Qualifizierung, Begleitung & Sicherheit: Was du vorab klären wirst
Schulung & Einarbeitung
Je nach Einsatzbereich wirst du in den kommenden Monaten voraussichtlich eine Einführung erhalten (z. B. Gesprächsführung, Rollenverständnis, Kinderschutz-Grundlagen in kinderbezogenen Projekten, interkulturelle Sensibilität). Das Ziel wird sein, dass du sicher handeln wirst und dich nicht allein gelassen fühlst.
Versicherung, Datenschutz, Grenzen
Bevor du startest, wirst du diese Punkte verbindlich klären (und dir im Zweifel schriftlich geben lassen):
- Versicherungsschutz: ob und wie Unfall-/Haftpflicht geregelt sein wird
- Aufwandsersatz: ob Fahrtkosten oder Auslagen erstattet werden können
- Datenschutz & Schweigepflicht: was du dokumentieren darfst und was vertraulich bleiben wird
- Notfallwege: wen du bei Vorfällen kontaktieren wirst (Ansprechperson, Bereitschaft, klare Eskalation)
Nachweise für Ausbildung/Job
Wenn du das möchtest, wirst du häufig eine Tätigkeitsbestätigung oder einen Engagementnachweis erhalten können. Das wird besonders hilfreich sein, wenn du dich 2026/2027 bewerben oder einen Kompetenzerwerb sichtbar machen willst.
Anerkennung: Wie die Bayerische Ehrenamtskarte für dich relevant werden kann
Wenn du dich über einen längeren Zeitraum regelmäßig engagieren wirst, wirst du in Bayern unter bestimmten Voraussetzungen eine Bayerische Ehrenamtskarte beantragen können. Sie wird dir je nach Akzeptanzstellen Vergünstigungen ermöglichen (z. B. in Bereichen Freizeit, Kultur oder Bildung).
Was du dafür voraussichtlich nachweisen wirst
Die Anforderungen werden in den offiziellen Richtlinien beschrieben.

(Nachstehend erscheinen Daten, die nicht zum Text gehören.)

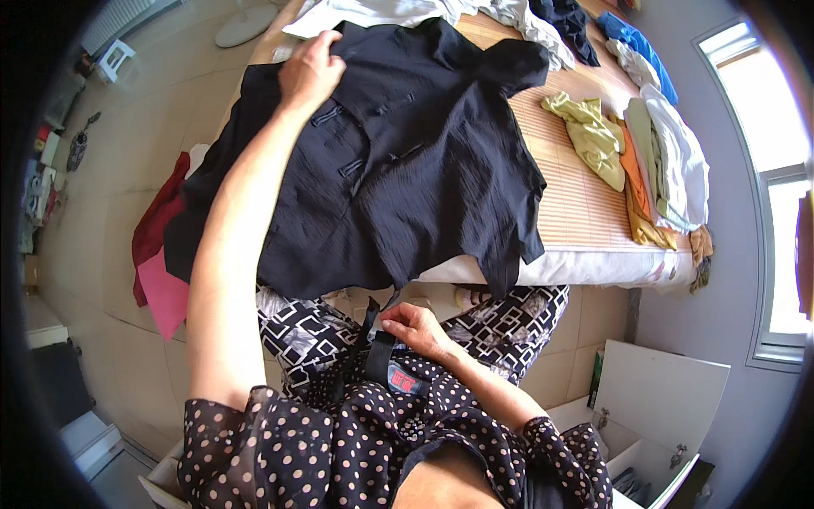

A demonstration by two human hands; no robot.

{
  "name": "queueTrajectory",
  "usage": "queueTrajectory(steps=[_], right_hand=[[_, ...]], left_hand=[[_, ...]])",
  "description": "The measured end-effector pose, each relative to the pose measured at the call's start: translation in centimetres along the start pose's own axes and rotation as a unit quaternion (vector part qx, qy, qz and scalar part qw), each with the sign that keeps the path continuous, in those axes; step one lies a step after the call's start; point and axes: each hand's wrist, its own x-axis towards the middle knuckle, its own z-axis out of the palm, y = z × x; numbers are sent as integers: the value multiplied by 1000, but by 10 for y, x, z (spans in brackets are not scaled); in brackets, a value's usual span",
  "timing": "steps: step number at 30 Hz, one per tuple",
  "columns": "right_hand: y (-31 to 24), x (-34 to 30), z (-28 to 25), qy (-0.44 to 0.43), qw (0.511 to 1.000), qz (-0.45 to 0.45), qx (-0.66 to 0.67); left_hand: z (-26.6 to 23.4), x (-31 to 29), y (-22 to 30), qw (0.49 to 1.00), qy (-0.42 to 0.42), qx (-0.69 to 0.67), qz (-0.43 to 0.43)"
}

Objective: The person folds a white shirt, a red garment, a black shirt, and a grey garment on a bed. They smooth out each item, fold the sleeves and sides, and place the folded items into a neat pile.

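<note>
A black short-sleeved shirt (398, 161) with knotted cloth fastenings lies spread over the near part of the bed, its lower edge hanging over the side towards my lap. My left hand (312, 69) is stretched far forward, fingers closed on the cloth at the shirt's far left edge. Just below the near hem, my right hand (417, 331) has its fingers curled together beside a black strap (380, 356) that hangs in front of me. Whatever its fingertips pinch, if anything, is too small to make out.
The bed (577, 212) has a slatted mat. On its right lie a crumpled yellow-green garment (589, 136) and a folded pile (674, 161); more clothes lie at the far end. Red cloth (161, 220) hangs at the left. An open white cabinet (661, 382) stands lower right.
</note>
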Motion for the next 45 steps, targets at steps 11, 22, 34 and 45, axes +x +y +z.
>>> queueTrajectory(steps=[11,22,34,45], right_hand=[[-75,-31,-47,58,986,-156,-11],[-74,62,16,119,692,-478,-529],[-121,26,-90,150,870,-253,395],[-77,-26,-209,463,806,-216,299]], left_hand=[[-185,-150,-138,980,77,117,-141],[-227,-269,-138,787,-193,-338,-478],[-167,47,93,725,-157,-638,-208],[8,16,24,985,-97,26,-141]])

In der Praxis wirst du typischerweise belegen, dass dein Engagement:
- regelmäßig und über einen längeren Zeitraum stattfinden wird,
- bei einer geeigneten Organisation geleistet werden wird,
- und von der Einsatzstelle bestätigt werden kann.
Wie du dich frühzeitig vorbereiten wirst
- Du wirst dir am Anfang eine Ansprechperson in der Organisation notieren.
- Du wirst (falls angeboten) Stunden/Zeiten nachvollziehbar dokumentieren.
- Du wirst vor Antragstellung die jeweils aktuelle Infoseite der zuständigen Stelle prüfen, damit du nach den neuesten Kriterien einreichen wirst.
Checkliste für deine nächsten Schritte
- Du wirst dein Zeitbudget realistisch festlegen (z. B. 2 Stunden/Monat zum Start).
- Du wirst 2–3 Themen auswählen, die dich wirklich interessieren (z. B. Bildung, Senior:innen, Integration).
- Du wirst ein kurzes Profil formulieren (Was kannst du? Was willst du nicht?).
- Du wirst ein Erstgespräch vereinbaren und gezielt nach Versicherung/Schulung/Ansprechperson fragen.
- Du wirst erst nach einer Hospitation zusagen.
- Du wirst nach 6–8 Wochen ein kurzes Feedback einholen und die Aufgabe nachjustieren.